* **REQUIREMENT**: Until the last line is reached, keep transcribing the material exactly.

* **DATA SECTION**:
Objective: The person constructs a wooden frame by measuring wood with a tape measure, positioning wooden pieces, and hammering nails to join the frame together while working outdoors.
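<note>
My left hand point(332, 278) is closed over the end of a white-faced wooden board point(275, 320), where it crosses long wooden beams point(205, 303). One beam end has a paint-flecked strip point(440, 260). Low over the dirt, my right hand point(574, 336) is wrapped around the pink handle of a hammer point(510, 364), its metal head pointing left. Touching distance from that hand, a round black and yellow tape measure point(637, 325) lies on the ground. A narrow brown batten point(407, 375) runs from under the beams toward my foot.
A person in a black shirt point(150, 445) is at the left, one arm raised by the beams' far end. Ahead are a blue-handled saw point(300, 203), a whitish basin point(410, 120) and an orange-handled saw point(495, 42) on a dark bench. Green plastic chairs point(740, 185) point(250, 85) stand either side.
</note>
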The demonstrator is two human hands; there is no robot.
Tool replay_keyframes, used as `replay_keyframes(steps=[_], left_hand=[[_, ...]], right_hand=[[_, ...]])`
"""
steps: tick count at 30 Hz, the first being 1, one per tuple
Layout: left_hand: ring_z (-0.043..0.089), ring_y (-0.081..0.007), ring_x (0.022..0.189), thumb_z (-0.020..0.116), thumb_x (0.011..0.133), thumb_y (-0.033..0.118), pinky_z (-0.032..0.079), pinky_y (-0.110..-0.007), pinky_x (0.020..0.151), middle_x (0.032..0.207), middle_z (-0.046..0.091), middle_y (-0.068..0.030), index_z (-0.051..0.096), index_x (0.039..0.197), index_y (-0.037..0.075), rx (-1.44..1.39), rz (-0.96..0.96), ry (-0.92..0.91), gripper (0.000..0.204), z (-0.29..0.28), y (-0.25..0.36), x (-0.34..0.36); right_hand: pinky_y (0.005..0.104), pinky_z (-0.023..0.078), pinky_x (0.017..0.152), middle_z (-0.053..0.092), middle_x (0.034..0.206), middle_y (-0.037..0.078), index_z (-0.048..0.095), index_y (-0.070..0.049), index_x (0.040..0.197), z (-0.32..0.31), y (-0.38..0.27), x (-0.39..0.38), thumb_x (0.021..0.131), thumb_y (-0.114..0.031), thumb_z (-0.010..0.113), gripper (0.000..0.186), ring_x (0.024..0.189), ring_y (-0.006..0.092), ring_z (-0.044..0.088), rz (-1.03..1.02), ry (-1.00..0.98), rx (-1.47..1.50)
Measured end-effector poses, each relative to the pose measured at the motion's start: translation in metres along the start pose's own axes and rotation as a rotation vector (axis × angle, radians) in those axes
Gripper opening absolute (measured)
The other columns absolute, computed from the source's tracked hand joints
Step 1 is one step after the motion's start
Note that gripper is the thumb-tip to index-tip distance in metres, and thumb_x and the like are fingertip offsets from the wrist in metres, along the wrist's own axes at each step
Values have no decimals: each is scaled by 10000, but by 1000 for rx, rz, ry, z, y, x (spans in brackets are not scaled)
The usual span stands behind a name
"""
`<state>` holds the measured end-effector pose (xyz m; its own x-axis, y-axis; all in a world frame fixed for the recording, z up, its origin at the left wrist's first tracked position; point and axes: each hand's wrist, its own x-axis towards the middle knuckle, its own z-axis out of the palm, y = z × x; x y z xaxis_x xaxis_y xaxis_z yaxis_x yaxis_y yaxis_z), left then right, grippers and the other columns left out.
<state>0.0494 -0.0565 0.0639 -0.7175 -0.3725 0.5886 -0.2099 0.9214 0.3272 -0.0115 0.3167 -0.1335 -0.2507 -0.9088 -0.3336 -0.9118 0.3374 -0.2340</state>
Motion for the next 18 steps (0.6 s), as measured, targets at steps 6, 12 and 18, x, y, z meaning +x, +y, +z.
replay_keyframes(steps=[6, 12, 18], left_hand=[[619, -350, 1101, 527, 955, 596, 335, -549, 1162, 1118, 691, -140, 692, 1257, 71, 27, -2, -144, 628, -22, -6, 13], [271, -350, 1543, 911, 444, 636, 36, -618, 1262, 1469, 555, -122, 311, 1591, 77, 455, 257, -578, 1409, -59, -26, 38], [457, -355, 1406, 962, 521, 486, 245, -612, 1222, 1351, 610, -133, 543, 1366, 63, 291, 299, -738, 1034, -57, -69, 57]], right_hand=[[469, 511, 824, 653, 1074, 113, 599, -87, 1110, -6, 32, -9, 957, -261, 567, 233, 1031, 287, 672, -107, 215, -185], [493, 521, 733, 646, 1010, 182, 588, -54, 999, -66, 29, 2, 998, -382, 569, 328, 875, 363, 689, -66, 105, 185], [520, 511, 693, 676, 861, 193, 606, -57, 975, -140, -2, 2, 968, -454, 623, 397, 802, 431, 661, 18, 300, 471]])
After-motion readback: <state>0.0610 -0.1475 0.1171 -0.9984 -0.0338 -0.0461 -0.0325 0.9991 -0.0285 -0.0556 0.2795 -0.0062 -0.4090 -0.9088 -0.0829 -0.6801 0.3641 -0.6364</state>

* **PROBLEM SOLUTION**:
Objective: The person constructs a wooden frame by measuring wood with a tape measure, positioning wooden pieces, and hammering nails to join the frame together while working outdoors.
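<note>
My left hand point(332, 278) is closed over the end of a white-faced wooden board point(275, 320), where it crosses long wooden beams point(205, 303). One beam end has a paint-flecked strip point(440, 260). Low over the dirt, my right hand point(574, 336) is wrapped around the pink handle of a hammer point(510, 364), its metal head pointing left. Touching distance from that hand, a round black and yellow tape measure point(637, 325) lies on the ground. A narrow brown batten point(407, 375) runs from under the beams toward my foot.
A person in a black shirt point(150, 445) is at the left, one arm raised by the beams' far end. Ahead are a blue-handled saw point(300, 203), a whitish basin point(410, 120) and an orange-handled saw point(495, 42) on a dark bench. Green plastic chairs point(740, 185) point(250, 85) stand either side.
</note>
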The demonstrator is two human hands; there is no robot.
Tool replay_keyframes, used as `replay_keyframes(steps=[_], left_hand=[[_, ...]], right_hand=[[_, ...]])`
"""
steps: tick count at 30 Hz, the first being 1, one per tuple
Layout: left_hand: ring_z (-0.043..0.089), ring_y (-0.081..0.007), ring_x (0.022..0.189), thumb_z (-0.020..0.116), thumb_x (0.011..0.133), thumb_y (-0.033..0.118), pinky_z (-0.032..0.079), pinky_y (-0.110..-0.007), pinky_x (0.020..0.151), middle_x (0.032..0.207), middle_z (-0.046..0.091), middle_y (-0.068..0.030), index_z (-0.051..0.096), index_x (0.039..0.197), index_y (-0.037..0.075), rx (-1.44..1.39), rz (-0.96..0.96), ry (-0.92..0.91), gripper (0.000..0.204), z (-0.29..0.28), y (-0.25..0.36), x (-0.34..0.36); right_hand: pinky_y (0.005..0.104), pinky_z (-0.023..0.078), pinky_x (0.017..0.152), middle_z (-0.053..0.092), middle_x (0.034..0.206), middle_y (-0.037..0.078), index_z (-0.048..0.095), index_y (-0.070..0.049), index_x (0.040..0.197), z (-0.32..0.31), y (-0.38..0.27), x (-0.39..0.38), thumb_x (0.021..0.131), thumb_y (-0.114..0.031), thumb_z (-0.010..0.113), gripper (0.000..0.186), ring_x (0.024..0.189), ring_y (-0.006..0.092), ring_z (-0.044..0.088), rz (-1.03..1.02), ry (-1.00..0.98), rx (-1.47..1.50)
Measured end-effector poses, each relative to the pose measured at the motion's start: translation in metres along the start pose's own axes and rotation as a rotation vector (axis × angle, radians) in those axes
Gripper opening absolute (measured)
The other columns absolute, computed from the source's tracked hand joints
Step 1 is one step after the motion's start
Note that gripper is the thumb-tip to index-tip distance in metres, and thumb_x and the like are fingertip offsets from the wrist in metres, along the wrist's own axes at each step
Values have no decimals: each is scaled by 10000, but by 1000 for rx, rz, ry, z, y, x (spans in brackets are not scaled)
The usual span stands behind a name
"""
`<state>` holds the measured end-effector pose (xyz m; its own x-axis, y-axis; all in a world frame fixed for the recording, z up, its origin at the left wrist's first tracked position; point and axes: each hand's wrist, its own x-axis towards the middle knuckle, its own z-axis out of the palm, y = z × x; x y z xaxis_x xaxis_y xaxis_z yaxis_x yaxis_y yaxis_z), left then right, grippers and the other columns left out.
<state>0.0494 -0.0565 0.0639 -0.7175 -0.3725 0.5886 -0.2099 0.9214 0.3272 -0.0115 0.3167 -0.1335 -0.2507 -0.9088 -0.3336 -0.9118 0.3374 -0.2340</state>
Motion for the next 18 steps (0.6 s), as measured, targets at steps 6, 12 and 18, x, y, z meaning +x, +y, +z.
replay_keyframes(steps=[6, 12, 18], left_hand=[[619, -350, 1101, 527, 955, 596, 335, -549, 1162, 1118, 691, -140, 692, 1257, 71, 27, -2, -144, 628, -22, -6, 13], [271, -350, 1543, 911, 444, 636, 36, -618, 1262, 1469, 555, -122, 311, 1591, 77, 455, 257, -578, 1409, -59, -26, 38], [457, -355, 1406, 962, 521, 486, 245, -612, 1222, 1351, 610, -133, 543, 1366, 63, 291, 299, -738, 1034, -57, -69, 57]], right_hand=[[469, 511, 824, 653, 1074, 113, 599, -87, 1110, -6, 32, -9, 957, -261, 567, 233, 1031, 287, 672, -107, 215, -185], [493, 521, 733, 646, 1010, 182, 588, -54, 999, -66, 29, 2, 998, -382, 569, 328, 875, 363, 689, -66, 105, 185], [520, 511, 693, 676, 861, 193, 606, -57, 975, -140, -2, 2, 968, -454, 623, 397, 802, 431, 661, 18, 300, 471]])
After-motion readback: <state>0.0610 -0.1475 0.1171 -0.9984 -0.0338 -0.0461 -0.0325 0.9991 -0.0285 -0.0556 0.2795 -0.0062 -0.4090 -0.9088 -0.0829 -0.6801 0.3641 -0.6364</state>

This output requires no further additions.